But we need something that can take a "I think I can retry this error, but I have been retrying it for 1 minute, I should surface something".
Note that the error that we explicitly want to supress are these:
09:18:46 DEBUG juju.provider.common bootstrap.go:669 connection attempt for 10.8.158.251 failed: ssh: connect to host 10.8.158.251 port 22: Connection refused
09:18:52 DEBUG juju.provider.common bootstrap.go:669 connection attempt for 10.8.158.251 failed: /var/lib/juju/nonce.txt does not exist
Those are both cases where the machine hasn't finished initializing, and it is a race condition between the client trying to connect and the machine not being done with cloud-init.
But "terminating, 1 bad configuration options" is a permanent failure that needs human intervention.
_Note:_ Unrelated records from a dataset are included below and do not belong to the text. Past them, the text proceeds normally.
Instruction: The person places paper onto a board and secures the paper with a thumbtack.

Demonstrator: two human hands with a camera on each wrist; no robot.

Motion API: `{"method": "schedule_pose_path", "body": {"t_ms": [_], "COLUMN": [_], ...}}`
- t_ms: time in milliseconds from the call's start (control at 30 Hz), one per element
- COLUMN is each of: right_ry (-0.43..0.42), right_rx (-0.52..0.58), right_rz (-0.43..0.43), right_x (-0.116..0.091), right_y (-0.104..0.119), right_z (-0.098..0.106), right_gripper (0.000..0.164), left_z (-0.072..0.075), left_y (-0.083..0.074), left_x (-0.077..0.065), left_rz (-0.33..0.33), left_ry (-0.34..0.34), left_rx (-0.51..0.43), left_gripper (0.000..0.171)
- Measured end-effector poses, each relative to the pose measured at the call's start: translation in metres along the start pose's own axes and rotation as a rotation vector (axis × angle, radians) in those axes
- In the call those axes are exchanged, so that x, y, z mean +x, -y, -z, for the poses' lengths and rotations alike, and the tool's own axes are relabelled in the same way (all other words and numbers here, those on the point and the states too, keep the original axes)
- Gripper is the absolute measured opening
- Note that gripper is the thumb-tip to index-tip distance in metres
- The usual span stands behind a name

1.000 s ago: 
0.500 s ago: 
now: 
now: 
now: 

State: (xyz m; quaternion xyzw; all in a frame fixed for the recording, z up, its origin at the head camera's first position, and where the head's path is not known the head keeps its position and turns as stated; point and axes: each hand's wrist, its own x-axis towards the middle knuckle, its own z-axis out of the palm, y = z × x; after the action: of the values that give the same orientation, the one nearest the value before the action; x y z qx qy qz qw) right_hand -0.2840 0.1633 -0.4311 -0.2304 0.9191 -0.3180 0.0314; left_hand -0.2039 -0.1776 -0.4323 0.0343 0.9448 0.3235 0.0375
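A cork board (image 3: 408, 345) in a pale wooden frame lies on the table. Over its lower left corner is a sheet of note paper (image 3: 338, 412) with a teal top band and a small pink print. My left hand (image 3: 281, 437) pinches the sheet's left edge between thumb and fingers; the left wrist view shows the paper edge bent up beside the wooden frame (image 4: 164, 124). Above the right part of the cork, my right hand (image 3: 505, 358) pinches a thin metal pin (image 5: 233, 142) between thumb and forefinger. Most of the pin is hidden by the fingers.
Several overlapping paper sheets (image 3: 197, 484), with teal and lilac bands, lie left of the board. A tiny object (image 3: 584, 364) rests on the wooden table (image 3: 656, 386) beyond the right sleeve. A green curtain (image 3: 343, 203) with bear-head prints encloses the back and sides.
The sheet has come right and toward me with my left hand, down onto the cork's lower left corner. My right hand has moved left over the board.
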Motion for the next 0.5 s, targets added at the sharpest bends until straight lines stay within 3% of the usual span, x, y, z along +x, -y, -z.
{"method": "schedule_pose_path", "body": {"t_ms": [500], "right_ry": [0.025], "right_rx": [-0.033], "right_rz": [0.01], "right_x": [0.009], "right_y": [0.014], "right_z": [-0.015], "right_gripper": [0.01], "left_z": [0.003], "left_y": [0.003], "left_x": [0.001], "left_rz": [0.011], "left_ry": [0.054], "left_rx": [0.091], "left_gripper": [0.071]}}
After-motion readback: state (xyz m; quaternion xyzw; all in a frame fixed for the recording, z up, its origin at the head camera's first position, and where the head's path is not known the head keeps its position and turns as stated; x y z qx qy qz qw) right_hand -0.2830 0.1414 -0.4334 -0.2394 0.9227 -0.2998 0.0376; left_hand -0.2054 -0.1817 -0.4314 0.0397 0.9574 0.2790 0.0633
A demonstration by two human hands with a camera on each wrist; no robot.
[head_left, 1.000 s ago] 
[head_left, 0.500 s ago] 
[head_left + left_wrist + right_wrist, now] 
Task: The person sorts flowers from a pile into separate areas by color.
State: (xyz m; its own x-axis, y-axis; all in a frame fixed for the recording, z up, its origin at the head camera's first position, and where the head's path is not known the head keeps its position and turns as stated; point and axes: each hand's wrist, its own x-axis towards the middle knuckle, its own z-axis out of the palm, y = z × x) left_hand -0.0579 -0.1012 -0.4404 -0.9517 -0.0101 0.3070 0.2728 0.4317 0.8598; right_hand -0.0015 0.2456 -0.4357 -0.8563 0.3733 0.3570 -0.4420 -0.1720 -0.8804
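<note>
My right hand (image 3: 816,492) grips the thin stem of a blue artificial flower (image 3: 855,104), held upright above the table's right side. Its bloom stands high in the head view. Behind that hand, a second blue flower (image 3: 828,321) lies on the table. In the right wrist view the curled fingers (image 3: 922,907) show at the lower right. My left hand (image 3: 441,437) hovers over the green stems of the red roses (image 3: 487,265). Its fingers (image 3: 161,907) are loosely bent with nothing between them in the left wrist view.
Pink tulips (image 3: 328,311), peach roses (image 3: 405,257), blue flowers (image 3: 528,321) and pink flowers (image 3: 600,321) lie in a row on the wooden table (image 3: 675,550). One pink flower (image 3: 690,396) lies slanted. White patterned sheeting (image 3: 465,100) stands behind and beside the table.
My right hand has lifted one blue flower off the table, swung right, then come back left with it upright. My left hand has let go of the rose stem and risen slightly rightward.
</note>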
While reproducing this, there is still one issue that is quite important. Namely, we don't report any errors to the user while this is happening.
Specifically, I went to reproduce this bug, tweaked my config, forgot about it when I came back 1 week later, and the issue is that we report *0* warnings or failures except at debug level.
So `juju bootstrap lxd lxd` under this situation just sits there and fails, and after 20 minutes comes back with 'failed to bootstrap', and kills your instances. There is also nothing in cloud-init- output. log (because the failure is client side.)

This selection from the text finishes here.